▶ _EXERCISE_: Your task is to copy every line of the entries that holds the word "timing".

*** Opening DATA PROVIDED ***

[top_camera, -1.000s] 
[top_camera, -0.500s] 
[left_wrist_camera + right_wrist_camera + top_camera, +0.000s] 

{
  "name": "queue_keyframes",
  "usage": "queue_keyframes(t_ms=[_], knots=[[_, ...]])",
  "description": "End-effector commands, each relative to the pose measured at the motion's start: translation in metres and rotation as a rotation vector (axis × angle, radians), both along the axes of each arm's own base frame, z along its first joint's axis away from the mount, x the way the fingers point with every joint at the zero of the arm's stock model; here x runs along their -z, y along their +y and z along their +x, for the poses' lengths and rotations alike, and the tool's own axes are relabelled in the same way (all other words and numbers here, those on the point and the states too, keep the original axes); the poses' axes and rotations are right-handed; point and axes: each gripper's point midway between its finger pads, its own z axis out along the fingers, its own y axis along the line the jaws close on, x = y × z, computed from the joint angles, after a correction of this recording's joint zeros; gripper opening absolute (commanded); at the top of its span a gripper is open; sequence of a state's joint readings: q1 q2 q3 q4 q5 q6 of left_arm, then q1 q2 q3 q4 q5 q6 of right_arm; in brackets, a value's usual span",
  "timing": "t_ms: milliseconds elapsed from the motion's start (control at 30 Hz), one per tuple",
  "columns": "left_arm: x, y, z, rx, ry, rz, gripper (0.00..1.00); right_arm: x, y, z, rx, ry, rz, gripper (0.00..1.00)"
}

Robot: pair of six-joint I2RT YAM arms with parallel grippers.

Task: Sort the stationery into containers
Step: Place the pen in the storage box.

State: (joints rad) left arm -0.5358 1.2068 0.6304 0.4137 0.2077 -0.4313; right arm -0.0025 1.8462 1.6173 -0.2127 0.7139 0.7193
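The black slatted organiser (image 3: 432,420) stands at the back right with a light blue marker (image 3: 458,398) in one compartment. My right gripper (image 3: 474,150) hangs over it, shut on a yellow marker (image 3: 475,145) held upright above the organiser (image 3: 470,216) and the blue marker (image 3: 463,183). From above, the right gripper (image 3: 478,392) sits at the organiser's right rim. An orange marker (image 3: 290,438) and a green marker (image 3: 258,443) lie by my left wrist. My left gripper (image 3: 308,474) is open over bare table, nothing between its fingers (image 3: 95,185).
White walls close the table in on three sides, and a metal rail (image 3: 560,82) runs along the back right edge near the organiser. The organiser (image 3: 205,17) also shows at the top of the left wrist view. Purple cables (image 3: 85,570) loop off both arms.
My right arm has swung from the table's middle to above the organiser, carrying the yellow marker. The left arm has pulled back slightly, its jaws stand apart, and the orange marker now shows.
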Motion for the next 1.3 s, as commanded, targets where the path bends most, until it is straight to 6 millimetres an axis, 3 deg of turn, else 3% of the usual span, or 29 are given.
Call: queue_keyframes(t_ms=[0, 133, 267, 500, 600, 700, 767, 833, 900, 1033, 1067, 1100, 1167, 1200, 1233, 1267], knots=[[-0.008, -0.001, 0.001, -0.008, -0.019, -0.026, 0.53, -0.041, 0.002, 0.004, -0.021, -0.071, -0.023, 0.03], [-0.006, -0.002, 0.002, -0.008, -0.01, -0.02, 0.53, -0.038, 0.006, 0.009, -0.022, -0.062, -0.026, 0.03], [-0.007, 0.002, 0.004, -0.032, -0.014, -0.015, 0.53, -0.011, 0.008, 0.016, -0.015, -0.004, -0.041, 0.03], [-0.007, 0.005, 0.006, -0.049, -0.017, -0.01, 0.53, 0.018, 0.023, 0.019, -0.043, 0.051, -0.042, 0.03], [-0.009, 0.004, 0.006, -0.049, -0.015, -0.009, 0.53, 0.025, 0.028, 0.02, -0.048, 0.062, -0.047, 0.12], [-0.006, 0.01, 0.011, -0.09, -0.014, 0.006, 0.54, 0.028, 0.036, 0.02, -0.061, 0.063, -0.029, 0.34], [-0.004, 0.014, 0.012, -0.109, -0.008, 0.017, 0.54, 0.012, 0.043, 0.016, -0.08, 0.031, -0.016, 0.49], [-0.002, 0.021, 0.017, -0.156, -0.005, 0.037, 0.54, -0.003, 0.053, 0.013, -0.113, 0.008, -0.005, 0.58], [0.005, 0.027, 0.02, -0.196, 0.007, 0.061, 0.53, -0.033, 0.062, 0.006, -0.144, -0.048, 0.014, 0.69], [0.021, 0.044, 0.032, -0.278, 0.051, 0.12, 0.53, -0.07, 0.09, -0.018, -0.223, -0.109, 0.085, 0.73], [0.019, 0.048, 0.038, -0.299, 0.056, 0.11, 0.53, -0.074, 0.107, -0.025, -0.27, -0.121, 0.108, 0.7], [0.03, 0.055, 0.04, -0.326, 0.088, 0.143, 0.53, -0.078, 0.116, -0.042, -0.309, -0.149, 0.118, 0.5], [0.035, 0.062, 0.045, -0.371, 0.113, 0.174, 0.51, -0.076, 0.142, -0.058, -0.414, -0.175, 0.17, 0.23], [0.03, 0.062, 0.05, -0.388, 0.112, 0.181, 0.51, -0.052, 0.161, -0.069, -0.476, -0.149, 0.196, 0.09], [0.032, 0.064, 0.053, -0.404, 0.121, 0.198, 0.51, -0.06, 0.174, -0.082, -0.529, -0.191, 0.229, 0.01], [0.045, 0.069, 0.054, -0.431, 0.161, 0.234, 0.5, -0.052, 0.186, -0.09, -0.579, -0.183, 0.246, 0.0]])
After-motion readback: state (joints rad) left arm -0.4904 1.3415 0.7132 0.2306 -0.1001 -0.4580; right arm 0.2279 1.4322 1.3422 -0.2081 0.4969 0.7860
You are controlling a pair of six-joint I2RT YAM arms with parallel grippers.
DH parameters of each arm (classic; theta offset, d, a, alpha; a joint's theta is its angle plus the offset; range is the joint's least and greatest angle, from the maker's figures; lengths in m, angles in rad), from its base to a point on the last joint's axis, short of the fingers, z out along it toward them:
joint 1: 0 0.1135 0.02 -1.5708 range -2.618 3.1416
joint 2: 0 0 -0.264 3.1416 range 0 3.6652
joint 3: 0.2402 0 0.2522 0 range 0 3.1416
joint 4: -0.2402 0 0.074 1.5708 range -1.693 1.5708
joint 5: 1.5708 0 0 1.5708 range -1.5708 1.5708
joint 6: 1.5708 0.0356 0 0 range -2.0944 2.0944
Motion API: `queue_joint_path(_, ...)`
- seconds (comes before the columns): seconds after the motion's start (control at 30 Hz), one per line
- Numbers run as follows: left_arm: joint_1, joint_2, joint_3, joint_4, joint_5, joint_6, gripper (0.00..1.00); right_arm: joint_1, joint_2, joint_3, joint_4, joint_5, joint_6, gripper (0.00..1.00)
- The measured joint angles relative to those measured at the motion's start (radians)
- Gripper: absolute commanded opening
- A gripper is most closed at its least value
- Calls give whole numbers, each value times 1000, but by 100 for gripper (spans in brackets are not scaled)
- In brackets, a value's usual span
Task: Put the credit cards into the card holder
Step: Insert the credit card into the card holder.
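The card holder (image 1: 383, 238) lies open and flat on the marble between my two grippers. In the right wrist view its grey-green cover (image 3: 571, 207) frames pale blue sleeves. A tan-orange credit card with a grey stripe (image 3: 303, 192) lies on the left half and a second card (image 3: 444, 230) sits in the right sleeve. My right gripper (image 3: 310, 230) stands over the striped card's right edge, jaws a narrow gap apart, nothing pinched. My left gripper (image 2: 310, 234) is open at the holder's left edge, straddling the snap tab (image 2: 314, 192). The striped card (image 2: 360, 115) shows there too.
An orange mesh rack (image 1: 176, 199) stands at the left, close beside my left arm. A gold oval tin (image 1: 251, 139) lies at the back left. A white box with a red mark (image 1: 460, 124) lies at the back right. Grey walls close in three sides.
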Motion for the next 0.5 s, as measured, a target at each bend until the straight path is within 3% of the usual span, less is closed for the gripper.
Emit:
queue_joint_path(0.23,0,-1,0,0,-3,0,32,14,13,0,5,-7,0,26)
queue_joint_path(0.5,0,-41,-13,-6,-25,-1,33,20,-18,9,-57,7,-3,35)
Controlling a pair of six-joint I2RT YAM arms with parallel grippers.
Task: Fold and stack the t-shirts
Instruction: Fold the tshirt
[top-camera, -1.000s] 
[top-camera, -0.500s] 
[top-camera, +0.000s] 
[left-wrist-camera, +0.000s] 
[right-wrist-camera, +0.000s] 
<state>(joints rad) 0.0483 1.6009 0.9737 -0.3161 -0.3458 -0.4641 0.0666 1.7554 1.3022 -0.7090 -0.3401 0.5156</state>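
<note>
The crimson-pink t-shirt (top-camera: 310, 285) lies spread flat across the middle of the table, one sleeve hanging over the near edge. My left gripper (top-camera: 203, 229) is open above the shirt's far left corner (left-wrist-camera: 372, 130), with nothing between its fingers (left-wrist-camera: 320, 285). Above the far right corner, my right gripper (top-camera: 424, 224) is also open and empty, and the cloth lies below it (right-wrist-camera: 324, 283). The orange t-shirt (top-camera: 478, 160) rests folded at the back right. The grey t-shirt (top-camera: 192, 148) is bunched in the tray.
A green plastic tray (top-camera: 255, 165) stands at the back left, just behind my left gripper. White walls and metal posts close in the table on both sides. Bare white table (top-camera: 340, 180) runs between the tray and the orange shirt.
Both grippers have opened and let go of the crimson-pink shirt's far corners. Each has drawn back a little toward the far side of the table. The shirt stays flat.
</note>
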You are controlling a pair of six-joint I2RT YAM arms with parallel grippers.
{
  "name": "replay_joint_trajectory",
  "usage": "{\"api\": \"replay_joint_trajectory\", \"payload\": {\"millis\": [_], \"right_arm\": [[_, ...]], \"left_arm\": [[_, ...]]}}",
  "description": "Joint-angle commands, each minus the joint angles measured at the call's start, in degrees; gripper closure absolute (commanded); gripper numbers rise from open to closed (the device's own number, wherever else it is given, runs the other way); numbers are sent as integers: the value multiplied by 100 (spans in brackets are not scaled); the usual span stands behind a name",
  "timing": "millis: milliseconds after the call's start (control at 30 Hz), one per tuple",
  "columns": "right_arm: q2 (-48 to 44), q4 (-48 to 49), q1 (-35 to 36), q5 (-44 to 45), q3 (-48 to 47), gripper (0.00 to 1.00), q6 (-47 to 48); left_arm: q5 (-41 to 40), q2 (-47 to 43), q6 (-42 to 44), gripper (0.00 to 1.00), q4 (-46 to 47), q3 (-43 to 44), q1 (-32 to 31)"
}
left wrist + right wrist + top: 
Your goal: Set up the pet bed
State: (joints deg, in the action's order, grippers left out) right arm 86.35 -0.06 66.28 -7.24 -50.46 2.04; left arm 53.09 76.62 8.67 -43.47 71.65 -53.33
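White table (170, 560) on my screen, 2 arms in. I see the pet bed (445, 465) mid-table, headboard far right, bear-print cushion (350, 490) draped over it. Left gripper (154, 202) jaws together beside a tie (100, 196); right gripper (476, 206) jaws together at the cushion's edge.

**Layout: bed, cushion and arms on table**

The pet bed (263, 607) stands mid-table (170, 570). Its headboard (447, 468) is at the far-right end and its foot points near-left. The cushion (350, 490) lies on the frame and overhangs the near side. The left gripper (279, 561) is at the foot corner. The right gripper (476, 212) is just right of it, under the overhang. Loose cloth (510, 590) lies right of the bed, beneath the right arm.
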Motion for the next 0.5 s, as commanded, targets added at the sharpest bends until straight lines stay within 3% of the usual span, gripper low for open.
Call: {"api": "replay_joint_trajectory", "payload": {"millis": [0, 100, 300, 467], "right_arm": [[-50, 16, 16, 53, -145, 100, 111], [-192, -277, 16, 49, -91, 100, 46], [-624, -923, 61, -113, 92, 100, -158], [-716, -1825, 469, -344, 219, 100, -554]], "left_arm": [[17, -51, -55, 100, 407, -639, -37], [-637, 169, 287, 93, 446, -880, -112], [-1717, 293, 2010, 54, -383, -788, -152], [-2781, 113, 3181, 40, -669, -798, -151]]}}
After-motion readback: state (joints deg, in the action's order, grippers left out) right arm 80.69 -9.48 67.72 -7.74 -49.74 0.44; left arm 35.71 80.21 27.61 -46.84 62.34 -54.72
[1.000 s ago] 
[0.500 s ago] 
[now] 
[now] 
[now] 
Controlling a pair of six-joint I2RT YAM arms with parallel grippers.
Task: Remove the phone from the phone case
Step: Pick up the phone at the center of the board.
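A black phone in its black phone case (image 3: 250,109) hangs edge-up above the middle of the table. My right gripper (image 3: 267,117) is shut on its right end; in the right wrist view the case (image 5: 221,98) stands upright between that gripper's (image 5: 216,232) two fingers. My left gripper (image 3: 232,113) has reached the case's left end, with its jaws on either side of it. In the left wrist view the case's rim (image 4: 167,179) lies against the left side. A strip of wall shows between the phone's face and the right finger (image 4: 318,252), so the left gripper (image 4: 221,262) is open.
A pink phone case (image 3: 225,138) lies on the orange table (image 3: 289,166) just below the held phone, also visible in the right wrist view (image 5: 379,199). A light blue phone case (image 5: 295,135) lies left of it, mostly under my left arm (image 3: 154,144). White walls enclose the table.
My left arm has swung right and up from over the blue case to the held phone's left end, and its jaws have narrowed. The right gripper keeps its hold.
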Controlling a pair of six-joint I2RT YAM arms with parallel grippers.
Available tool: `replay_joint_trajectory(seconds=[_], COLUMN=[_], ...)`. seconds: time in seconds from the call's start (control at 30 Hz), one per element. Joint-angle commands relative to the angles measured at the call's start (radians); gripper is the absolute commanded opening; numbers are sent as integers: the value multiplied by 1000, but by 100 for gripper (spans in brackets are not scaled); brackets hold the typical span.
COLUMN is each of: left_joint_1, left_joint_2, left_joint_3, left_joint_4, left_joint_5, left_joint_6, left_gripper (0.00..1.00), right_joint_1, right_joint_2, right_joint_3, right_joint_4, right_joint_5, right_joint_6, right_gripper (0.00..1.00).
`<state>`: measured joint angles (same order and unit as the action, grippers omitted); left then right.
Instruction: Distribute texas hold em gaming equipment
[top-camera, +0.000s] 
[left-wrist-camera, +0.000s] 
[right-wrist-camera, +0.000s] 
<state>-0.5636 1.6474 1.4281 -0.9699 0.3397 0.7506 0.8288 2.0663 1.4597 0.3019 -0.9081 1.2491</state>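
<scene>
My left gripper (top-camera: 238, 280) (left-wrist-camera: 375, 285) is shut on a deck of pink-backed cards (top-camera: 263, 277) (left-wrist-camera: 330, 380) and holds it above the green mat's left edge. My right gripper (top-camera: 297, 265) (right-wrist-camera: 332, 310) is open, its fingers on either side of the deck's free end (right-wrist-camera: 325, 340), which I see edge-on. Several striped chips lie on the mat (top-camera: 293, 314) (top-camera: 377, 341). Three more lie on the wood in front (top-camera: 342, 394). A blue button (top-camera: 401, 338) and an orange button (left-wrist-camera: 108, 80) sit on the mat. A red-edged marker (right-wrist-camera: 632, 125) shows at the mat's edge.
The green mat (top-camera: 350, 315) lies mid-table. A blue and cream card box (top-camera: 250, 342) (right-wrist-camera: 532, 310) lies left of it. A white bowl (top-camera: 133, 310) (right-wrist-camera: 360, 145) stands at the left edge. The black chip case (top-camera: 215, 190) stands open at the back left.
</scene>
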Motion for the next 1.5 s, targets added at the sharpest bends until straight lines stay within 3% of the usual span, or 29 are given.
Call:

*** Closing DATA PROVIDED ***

▶ _RESULT FOR THIS TASK_:
  "timing": "t_ms: milliseconds elapsed from the motion's start (control at 30 Hz), one per tuple",
  "timing": "millis: milliseconds after the call's start (control at 30 Hz), one per tuple",

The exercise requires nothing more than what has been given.